Nawiasem mówią, ów tryb pilny zwoływania sesji spotkał się z krytyką ze strony radnego Węgrzyna, który uznał, że radni mają zbyt mało informacji, zwłaszcza dotyczących konkretnych działań, jakie planuje się w ramach projektu. Sam wystąpił z wnioskiem aby uchwałę budżetową uzupełnić w załączniku o sprawę niedokończonego budynku internatu w centrum Łapanowa, który jest własnością Powiatu. Radny Węgrzyn proponował, aby Powiat wziął na siebie zaopatrzenie budynku w okna i otynkowanie go albo - oddał budynek na własność władzom gminy Łapanów. Radczyni prawna Starostwa wykazał jednak, że dodanie takiego załącznika do uchwały budżetowej jest niemożliwe z formalnego punktu widzenia. Koniec końców radny Węgrzyn wycofał się z tego pomysłu i głosował tak jak wszyscy: za zmianami w uchwale budżetowej, umożliwiającymi dalsze starania o unijne dotacje.

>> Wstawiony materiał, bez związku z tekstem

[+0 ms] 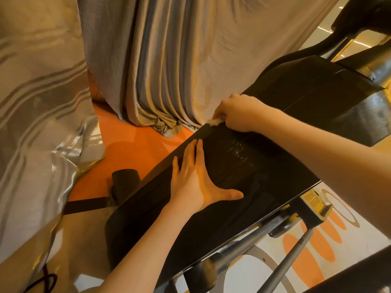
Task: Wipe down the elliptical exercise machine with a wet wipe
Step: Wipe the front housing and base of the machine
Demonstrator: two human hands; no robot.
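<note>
The elliptical machine's black housing [281, 166] runs diagonally from lower left to upper right. My right hand [239, 115] grips a bunched white wet wipe [214, 122] and holds it against the housing's far edge. A faint wet streak shows on the black surface just below that hand. My left hand [194, 178] lies flat on the housing lower down, fingers straight and thumb spread to the right.
Grey draped fabric [169, 70] hangs close behind the machine, and striped silvery cloth [38, 123] covers something at left. Orange floor [131, 144] lies between them. Metal rails [292, 261] and a yellow fitting [313, 197] sit under the housing at right. A black cable [44, 280] lies at bottom left.
</note>
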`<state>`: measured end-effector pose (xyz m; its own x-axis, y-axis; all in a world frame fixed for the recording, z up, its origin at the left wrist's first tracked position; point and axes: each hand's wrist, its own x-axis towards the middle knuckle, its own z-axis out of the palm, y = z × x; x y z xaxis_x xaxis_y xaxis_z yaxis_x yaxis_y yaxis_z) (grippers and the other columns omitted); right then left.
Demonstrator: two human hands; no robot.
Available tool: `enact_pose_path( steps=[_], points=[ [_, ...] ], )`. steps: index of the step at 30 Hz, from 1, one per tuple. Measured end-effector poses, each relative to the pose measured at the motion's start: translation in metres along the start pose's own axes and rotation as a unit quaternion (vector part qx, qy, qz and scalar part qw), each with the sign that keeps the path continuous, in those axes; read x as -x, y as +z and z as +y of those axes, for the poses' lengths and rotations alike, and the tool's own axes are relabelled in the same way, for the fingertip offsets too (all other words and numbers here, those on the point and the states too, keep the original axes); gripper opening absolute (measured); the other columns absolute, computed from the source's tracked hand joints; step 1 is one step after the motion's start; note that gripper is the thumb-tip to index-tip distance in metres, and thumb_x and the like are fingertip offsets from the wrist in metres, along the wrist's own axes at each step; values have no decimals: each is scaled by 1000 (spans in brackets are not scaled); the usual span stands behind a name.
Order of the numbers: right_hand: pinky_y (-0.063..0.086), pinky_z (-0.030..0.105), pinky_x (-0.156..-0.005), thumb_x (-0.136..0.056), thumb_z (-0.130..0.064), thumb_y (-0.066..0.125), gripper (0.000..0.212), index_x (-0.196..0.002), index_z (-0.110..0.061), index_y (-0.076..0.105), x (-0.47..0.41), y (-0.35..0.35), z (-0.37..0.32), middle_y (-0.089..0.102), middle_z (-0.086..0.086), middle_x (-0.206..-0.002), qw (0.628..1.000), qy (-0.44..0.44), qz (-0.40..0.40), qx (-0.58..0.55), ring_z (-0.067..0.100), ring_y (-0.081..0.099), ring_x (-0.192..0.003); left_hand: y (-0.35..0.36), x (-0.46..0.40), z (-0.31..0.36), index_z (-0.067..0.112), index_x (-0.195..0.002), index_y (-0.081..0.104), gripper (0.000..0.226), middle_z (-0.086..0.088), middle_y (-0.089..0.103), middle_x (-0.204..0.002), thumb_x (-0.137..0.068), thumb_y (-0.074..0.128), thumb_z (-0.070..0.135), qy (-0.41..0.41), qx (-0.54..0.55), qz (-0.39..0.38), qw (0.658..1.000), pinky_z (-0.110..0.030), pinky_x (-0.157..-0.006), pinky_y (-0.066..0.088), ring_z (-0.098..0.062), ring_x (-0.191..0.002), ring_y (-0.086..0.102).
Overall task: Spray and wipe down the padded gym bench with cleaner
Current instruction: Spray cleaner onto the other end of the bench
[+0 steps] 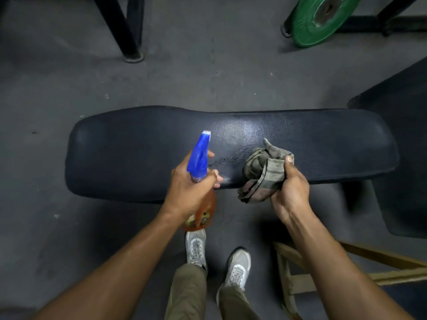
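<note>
A long padded table (143,155), upholstered in dark navy vinyl with rounded ends, is seen lying crosswise in the head view, set on a grey, scuffed rubber floor (57,88). A pale sheen and fine wet streaks are seen on the vinyl near its middle, between the two hands.

A spray bottle (199,158) is held in the left hand (188,192): the fingers of the left grip are curled round the neck below the blue trigger head, with one finger lying at the front of the trigger. The white-tipped nozzle is pointed away from the person, over the pad, and the orange body of the bottle hangs below the hand, in front of the table's near edge.

A bunched, faded green-grey cloth (265,172) is clutched in the right hand (291,190), the right grip closed on it with the thumb pressed against its upper folds. The cloth is held over the near edge of the pad; whether it touches the vinyl cannot be told.

Beyond the table, a black frame leg (120,28) with a rubber foot stands at the upper left, and a green weight plate (323,17) is propped on edge at the upper right. Another dark pad (397,144) is seen at the right edge, with a wooden frame (360,269) below it. Pale sneakers (238,266) and olive trousers are seen at the bottom.
</note>
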<state>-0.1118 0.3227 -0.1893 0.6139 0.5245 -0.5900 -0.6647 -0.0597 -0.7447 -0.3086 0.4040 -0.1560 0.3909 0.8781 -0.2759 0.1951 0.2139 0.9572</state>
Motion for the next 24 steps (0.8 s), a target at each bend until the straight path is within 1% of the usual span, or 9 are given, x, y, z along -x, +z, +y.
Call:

Po głosowaniu wystąpił zaproszony na sesję wójt Łapanowa, Jan Kulig. W ciepłych słowach wyrażał się o swojej współpracy z Starostwem Bocheńskim, czego najlepszym dowodem jest uzyskanie poparcia dla wspólnego projektu odnowienia centrum wsi Łapanów. Przekonał też zebranych, że bardzo leży mu na sercu sprawa wspomnianego przez Ludwika Węgrzyna, niedokończonego budynku internatu. Z jego słów można by wysnuć wniosek, że bardzo chętnie przejąłby od Starostwa budynek na własność Gminy. Tym bardziej, że jak sam wspominał, swego czasu, jeszcze jako naczelnik gminy, oddał teren na którym stoi budynek nieodpłatnie w ręce ówczesnego Rejonu.